Main Question: Is it true that $F_n(z) \to 0$ uniformly for $|z| < 1/2$ as $n \to \infty$?

We should note that the double integral exists. Indeed, by properties of Cauchy-type integrals (see Gakhov, Boundary Value Problems or here), the function

$$ g(s) = \int_{-2}^{2} e^{-nt^2} \frac{\varphi(t)}{t-s}\,dt $$

is analytic on $\mathbb C \setminus [-2,2]$ and has continuous extensions from the upper and lower half-planes to the interval $(-2,2)$ which satisfy

$$ \lim_{\epsilon \to 0^+} g(x \pm i\epsilon) = \pm i\pi e^{-nx^2} \varphi(x) + \operatorname{P.V.} \int_{-2}^{2} e^{-nt^2} \frac{\varphi(t)}{t-x}\,dt $$

for $-2 < x < 2$. Consequently, $g(s)$ is continuous on $\gamma$ except for two jump discontinuities at $s = \pm 1$.


Idea for an approach

I have an idea for an approach which I have so far been unable to make rigorous. At the end are a couple of problems that I see with it that I would greatly appreciate some feedback on.

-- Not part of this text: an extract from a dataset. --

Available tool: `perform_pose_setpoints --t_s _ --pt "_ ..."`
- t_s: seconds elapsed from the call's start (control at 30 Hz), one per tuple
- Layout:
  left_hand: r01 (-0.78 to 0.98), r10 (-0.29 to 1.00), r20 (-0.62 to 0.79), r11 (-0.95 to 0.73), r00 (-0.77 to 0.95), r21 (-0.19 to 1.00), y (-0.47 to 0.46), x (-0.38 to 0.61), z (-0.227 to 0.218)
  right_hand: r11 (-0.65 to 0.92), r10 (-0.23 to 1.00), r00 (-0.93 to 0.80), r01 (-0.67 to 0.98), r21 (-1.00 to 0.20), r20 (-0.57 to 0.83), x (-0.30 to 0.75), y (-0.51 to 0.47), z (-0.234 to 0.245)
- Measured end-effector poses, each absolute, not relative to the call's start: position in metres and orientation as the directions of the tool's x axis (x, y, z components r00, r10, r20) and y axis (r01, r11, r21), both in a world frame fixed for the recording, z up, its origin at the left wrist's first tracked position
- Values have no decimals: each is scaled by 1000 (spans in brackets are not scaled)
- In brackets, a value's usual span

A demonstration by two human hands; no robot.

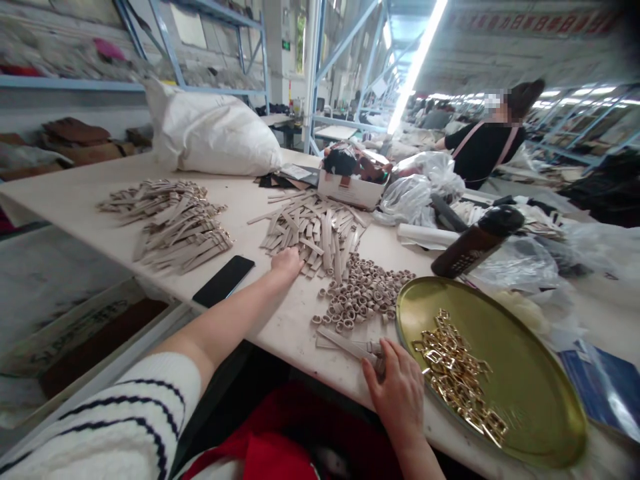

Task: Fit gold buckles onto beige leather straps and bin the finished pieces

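Here, left fingers (pixel 295 262) unclear in 1 strap pile (pixel 320 230), right fingers (pixel 376 365) around 1 strap (pixel 344 344).

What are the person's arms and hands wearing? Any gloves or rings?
No gloves or rings show on the left hand or right hand. The left arm has a white knitted sleeve with thin dark stripes, ending near the elbow. The right arm shows no sleeve in view.

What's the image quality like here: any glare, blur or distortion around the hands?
Head view: wide-angle lens bends the pale table; ceiling strip light blown out; corners smeared; left hand, right hand gripping a beige strip, and round gold metal tray sharp, evenly lit.
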State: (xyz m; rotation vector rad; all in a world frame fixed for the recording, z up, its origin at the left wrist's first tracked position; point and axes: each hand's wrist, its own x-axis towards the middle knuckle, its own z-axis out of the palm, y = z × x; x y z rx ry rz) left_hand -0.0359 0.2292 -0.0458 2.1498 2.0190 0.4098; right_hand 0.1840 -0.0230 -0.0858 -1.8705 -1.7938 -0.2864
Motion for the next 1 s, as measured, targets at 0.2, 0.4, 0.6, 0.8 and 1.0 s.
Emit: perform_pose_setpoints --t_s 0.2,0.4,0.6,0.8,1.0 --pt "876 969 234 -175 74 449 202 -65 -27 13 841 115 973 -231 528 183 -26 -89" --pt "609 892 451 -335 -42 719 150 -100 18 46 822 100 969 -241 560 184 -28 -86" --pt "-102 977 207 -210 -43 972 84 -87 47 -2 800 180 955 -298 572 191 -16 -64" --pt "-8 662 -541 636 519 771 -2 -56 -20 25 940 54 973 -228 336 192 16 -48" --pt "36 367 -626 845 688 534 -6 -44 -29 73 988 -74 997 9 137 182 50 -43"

First I'd like to split the inner integral up into

$$ \int_{-2}^{2} = \int_{|t| < 1} + \int_{1 < |t| < 2}, $$

and so write

$$ F_n(z) = \int_\gamma \frac{1}{s-z} \int_{|t| < 1} e^{-nt^2} \frac{\varphi(t)}{t-s}\,dt\,ds + \int_\gamma \frac{1}{s-z} \int_{1 < |t| < 2} e^{-nt^2} \frac{\varphi(t)}{t-s}\,dt\,ds. \tag{1} $$

Now switch the order of integration in both integrals. The first becomes

$$ \int_\gamma \frac{1}{s-z} \int_{|t| < 1} e^{-nt^2} \frac{\varphi(t)}{t-s}\,dt\,ds = \int_{|t|<1} e^{-nt^2} \varphi(t) \int_\gamma \frac{ds}{(s-z)(t-s)}\,dt, $$

and the inner integral here is

$$ \int_\gamma \frac{ds}{(s-z)(t-s)} = 2\pi i \left(\frac{1}{t-z} - \frac{1}{t-z}\right) = 0. $$

The second integral in $(1)$ becomes

$$ \begin{align} \int_\gamma \frac{1}{s-z} \int_{1 < |t| < 2} e^{-nt^2} \frac{\varphi(t)}{t-s}\,dt\,ds &= \int_{1 < |t| < 2} e^{-nt^2} \varphi(t) \int_\gamma \frac{ds}{(s-z)(t-s)}\,dt \\ &= 2\pi i \int_{1 < |t| < 2} e^{-nt^2} \frac{\varphi(t)}{t-z}\,dt, \end{align} $$

so we conclude that

$$ F_n(z) = 2\pi i \int_{1 < |t| < 2} e^{-nt^2} \frac{\varphi(t)}{t-z}\,dt. $$

Then

$$ \begin{align} e^{n} |F_n(z)| &= 2\pi \left| \int_{1 < |t| < 2} e^{-n(t^2-1)} \frac{\varphi(t)}{t-z}\,dt \right| \\ &\leq 2\pi \cdot \operatorname{Length}(\{1 < |t| < 2\}) \cdot \sup_{1 < |t| < 2} \left( e^{-n(t^2-1)} \frac{|\varphi(t)|}{|t-z|} \right) \\ &\leq 2\pi \cdot 2 \cdot \sup_{1 < |t| < 2} \left(1 \cdot \frac{|\varphi(t)|}{1/2} \right) \\ &\leq C \end{align} $$

for some constant $C > 0$, so

$$ |F_n(z)| \leq Ce^{-n} \to 0 $$

uniformly for $|z| < 1/2$ as $n \to \infty$.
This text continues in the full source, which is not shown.